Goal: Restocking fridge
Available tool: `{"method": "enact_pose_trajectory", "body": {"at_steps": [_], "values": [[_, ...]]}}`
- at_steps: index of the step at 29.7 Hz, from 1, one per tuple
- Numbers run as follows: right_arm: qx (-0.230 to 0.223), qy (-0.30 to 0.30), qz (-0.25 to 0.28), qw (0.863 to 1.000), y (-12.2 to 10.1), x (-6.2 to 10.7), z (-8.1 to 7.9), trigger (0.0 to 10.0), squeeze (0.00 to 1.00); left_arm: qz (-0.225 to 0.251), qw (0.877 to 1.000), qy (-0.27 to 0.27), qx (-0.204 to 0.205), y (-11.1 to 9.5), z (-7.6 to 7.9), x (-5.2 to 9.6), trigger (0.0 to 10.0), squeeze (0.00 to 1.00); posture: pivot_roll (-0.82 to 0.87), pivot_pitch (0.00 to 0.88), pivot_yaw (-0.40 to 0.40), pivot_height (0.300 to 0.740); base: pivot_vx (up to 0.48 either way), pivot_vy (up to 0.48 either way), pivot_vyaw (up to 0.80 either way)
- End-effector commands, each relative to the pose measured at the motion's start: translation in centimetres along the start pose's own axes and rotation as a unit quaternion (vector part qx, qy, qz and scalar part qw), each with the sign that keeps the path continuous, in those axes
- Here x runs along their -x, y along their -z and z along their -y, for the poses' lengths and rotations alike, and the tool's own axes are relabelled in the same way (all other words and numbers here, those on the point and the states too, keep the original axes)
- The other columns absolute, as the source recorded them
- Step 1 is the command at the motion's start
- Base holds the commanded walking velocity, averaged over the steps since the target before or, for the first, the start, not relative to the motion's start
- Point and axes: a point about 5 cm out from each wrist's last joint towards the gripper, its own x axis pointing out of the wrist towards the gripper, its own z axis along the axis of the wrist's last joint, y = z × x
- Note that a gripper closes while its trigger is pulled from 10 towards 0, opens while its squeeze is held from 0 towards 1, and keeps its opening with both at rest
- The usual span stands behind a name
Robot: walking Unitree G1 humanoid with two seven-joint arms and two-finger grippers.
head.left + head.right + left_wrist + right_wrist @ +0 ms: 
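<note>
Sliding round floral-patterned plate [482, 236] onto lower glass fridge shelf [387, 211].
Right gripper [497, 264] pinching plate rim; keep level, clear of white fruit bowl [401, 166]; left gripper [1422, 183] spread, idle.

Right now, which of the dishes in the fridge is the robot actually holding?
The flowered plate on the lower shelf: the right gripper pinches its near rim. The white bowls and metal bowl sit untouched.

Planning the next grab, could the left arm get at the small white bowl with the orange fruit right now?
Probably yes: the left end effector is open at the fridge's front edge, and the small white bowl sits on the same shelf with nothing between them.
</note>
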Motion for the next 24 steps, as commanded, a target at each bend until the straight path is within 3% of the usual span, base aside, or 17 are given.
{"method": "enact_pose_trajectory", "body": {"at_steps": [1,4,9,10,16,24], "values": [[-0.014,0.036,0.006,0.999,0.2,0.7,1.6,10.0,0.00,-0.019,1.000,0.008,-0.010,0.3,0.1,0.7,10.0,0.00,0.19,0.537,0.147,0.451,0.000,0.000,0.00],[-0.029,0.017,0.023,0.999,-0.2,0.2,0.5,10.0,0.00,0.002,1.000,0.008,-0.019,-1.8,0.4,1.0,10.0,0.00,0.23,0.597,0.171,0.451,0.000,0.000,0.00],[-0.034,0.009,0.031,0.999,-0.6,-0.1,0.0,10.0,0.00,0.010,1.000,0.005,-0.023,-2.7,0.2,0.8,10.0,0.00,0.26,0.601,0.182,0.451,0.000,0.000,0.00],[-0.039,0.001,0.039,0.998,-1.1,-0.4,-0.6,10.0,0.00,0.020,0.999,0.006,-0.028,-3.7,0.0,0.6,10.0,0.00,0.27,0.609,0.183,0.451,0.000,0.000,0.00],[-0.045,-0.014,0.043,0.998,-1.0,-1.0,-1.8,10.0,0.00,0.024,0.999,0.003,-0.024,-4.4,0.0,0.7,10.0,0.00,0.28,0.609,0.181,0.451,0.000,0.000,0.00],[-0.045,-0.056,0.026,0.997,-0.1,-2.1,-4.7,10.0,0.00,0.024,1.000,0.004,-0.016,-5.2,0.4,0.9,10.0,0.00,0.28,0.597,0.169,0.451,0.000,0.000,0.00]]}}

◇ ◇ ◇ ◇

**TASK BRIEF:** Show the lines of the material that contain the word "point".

**TASK RESULT:**
- Here x runs along their -x, y along their -z and z along their -y, for the poses' lengths and rotations alike, and the tool's own axes are relabelled in the same way (all other words and numbers here, those on the point and the states too, keep the original axes)
- Point and axes: a point about 5 cm out from each wrist's last joint towards the gripper, its own x axis pointing out of the wrist towards the gripper, its own z axis along the axis of the wrist's last joint, y = z × x

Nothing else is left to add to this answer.